:: About this exercise ::
What follows is a listing to transcribe exactly, leaving the pictures out.

:: Data block ::
- - - - -

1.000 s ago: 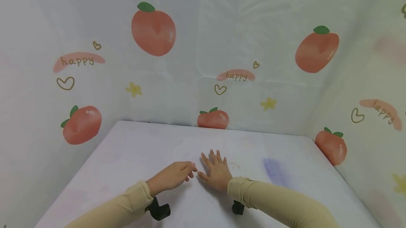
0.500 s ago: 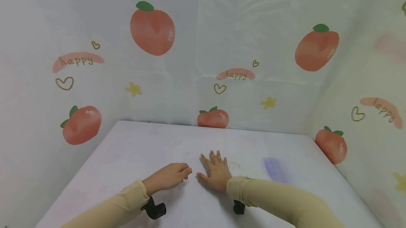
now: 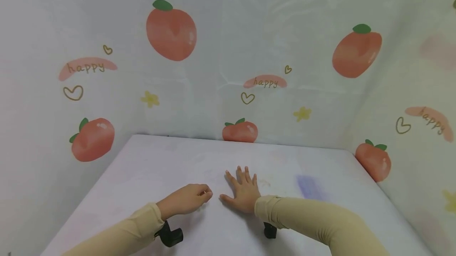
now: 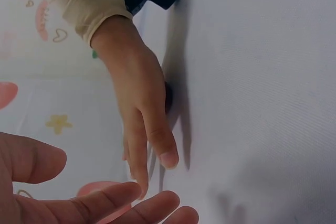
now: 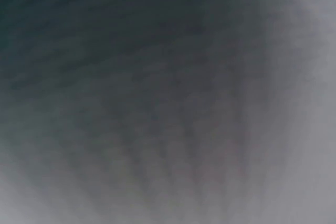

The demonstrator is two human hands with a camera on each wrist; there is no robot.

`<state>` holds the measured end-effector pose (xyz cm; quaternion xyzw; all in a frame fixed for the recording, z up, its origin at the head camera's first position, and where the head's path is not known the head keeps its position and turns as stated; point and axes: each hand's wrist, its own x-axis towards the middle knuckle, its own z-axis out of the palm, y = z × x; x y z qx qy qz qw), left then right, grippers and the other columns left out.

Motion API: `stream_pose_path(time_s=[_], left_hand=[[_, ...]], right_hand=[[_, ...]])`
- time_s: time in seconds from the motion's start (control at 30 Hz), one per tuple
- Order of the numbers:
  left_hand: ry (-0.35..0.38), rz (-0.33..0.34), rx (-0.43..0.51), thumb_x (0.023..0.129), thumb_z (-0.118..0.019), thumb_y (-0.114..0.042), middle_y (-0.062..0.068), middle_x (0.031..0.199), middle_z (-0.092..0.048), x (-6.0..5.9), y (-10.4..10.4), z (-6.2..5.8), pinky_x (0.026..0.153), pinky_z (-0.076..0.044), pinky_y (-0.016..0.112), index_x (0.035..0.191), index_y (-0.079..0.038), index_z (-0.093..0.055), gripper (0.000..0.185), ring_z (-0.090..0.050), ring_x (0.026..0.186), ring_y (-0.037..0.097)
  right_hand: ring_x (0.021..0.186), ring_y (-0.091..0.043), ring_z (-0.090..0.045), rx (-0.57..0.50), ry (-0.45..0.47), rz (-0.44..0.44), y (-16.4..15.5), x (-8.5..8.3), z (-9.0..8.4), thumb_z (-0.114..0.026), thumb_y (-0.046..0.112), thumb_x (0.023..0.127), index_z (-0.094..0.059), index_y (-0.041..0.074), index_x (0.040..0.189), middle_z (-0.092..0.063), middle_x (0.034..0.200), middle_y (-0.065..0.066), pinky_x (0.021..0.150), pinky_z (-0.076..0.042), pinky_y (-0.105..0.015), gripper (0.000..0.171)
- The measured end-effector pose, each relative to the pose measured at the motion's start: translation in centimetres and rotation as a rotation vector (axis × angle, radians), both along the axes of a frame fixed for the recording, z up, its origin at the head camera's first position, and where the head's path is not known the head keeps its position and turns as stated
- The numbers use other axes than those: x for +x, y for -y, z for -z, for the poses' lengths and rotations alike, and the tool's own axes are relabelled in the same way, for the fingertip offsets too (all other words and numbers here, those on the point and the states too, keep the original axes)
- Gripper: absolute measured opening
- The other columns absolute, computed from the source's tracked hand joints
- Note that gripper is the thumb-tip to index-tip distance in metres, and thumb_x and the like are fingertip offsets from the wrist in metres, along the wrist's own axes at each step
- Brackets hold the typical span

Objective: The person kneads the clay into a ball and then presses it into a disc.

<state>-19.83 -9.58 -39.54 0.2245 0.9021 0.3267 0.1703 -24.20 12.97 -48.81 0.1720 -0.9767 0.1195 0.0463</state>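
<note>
My left hand (image 3: 183, 199) hovers above the white table (image 3: 153, 161), its fingers loosely bent and nothing held. To its right, my right hand (image 3: 244, 194) lies palm down with fingers spread wide on the tabletop. A small gap separates the two hands in the head view. In the left wrist view, the left hand's thumb and fingers (image 4: 100, 203) reach in from the lower left, relaxed. Behind them the right hand (image 4: 139, 85) appears side on, close to the cloth. The right wrist view is too dark and blurred to make out anything.
A black wrist-worn device (image 3: 171, 237) sticks out below the left sleeve; another black device (image 3: 270, 231) sits below the right. A bluish smudge (image 3: 310, 187) marks the table to the right. A white curtain (image 3: 213, 42) printed with peaches surrounds the table's back and sides.
My left hand has drifted slightly left, away from the right hand, which stays spread in nearly the same place.
</note>
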Motion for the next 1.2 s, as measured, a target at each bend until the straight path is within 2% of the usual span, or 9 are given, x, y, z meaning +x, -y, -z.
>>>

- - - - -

:: Result of the exercise ::
1.000 s ago: 
0.500 s ago: 
now: 
now: 
now: 

The demonstrator is two human hands with a camera on each wrist; there is no robot.

`<state>` holds the measured end-effector pose (xyz cm; quaternion xyzw; all in a frame fixed for the recording, z up, its origin at the head camera's first position, and where the head's path is not known the head keeps its position and turns as stated; point and axes: each hand's wrist, its own x-axis towards the middle knuckle, its own z-axis out of the palm, y = z × x; x y z qx qy qz qw), left then right, grippers and the other columns left out.

Motion API: `stream_pose_path(time_s=[_], left_hand=[[_, ...]], right_hand=[[_, ...]])`
- time_s: time in seconds from the motion's start (control at 30 Hz), one per tuple
- Order of the numbers:
  left_hand: ry (-0.35..0.38), rz (-0.33..0.34), rx (-0.43..0.51), thumb_x (0.023..0.129), thumb_z (-0.118..0.019), thumb_y (-0.114..0.042), middle_y (-0.062..0.068), middle_x (0.031..0.199), middle_z (-0.092..0.048), x (-6.0..5.9), y (-10.4..10.4), z (-6.2..5.8), pinky_x (0.026..0.153), pinky_z (-0.076..0.044), pinky_y (-0.016..0.112), index_x (0.035..0.191), index_y (-0.079..0.038), index_z (-0.093..0.055), gripper (0.000..0.185), ring_z (-0.090..0.050), ring_x (0.026..0.186), ring_y (-0.037..0.097)
  right_hand: ring_x (0.021..0.186), ring_y (-0.091..0.043), ring_z (-0.090..0.045), rx (-0.57..0.50), ry (-0.45..0.47), rz (-0.44..0.44), y (-16.4..15.5), x (-8.5..8.3), z (-9.0..8.4), thumb_z (-0.114..0.026), thumb_y (-0.046..0.112), thumb_x (0.023..0.127), index_z (-0.094..0.059), index_y (-0.041..0.074), index_x (0.040..0.189), middle_z (-0.092..0.063), middle_x (0.034..0.200), middle_y (-0.065..0.066), pinky_x (0.021..0.150), pinky_z (-0.076..0.042), pinky_y (-0.105..0.015), gripper (0.000..0.171)
- The measured end-effector pose, each relative to the pose measured at the motion's start: translation in centimetres and rotation as a rotation vector (axis × angle, radians), both along the axes of a frame fixed for the recording, z up, its origin at the head camera's first position, and where the head's path is not known the head keeps its position and turns as stated
- The numbers use other axes than those: x for +x, y for -y, z for -z, for the poses' lengths and rotations alike, and the tool's own axes are relabelled in the same way, for the fingertip offsets too (all other words and numbers here, those on the point and the states too, keep the original axes)
- Gripper: absolute measured opening
- The other columns absolute, computed from the source's tracked hand joints
- Note that gripper is the thumb-tip to index-tip distance in metres, and thumb_x and the like are fingertip offsets from the wrist in metres, along the wrist's own axes at each step
- Brackets hold the typical span

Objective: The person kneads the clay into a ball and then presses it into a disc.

<state>-19.83 -9.58 -39.54 0.2245 0.9021 0.3267 0.1703 -24.20 12.97 -48.81 0.1720 -0.9767 0.1195 0.0463</state>
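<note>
My left hand (image 3: 183, 199) hovers above the white table (image 3: 153, 161), its fingers loosely bent and nothing held. To its right, my right hand (image 3: 244, 194) lies palm down with fingers spread wide on the tabletop. A small gap separates the two hands in the head view. In the left wrist view, the left hand's thumb and fingers (image 4: 100, 203) reach in from the lower left, relaxed. Behind them the right hand (image 4: 139, 85) appears side on, close to the cloth. The right wrist view is too dark and blurred to make out anything.
A black wrist-worn device (image 3: 171, 237) sticks out below the left sleeve; another black device (image 3: 270, 231) sits below the right. A bluish smudge (image 3: 310, 187) marks the table to the right. A white curtain (image 3: 213, 42) printed with peaches surrounds the table's back and sides.
My left hand has drifted slightly left, away from the right hand, which stays spread in nearly the same place.
</note>
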Motion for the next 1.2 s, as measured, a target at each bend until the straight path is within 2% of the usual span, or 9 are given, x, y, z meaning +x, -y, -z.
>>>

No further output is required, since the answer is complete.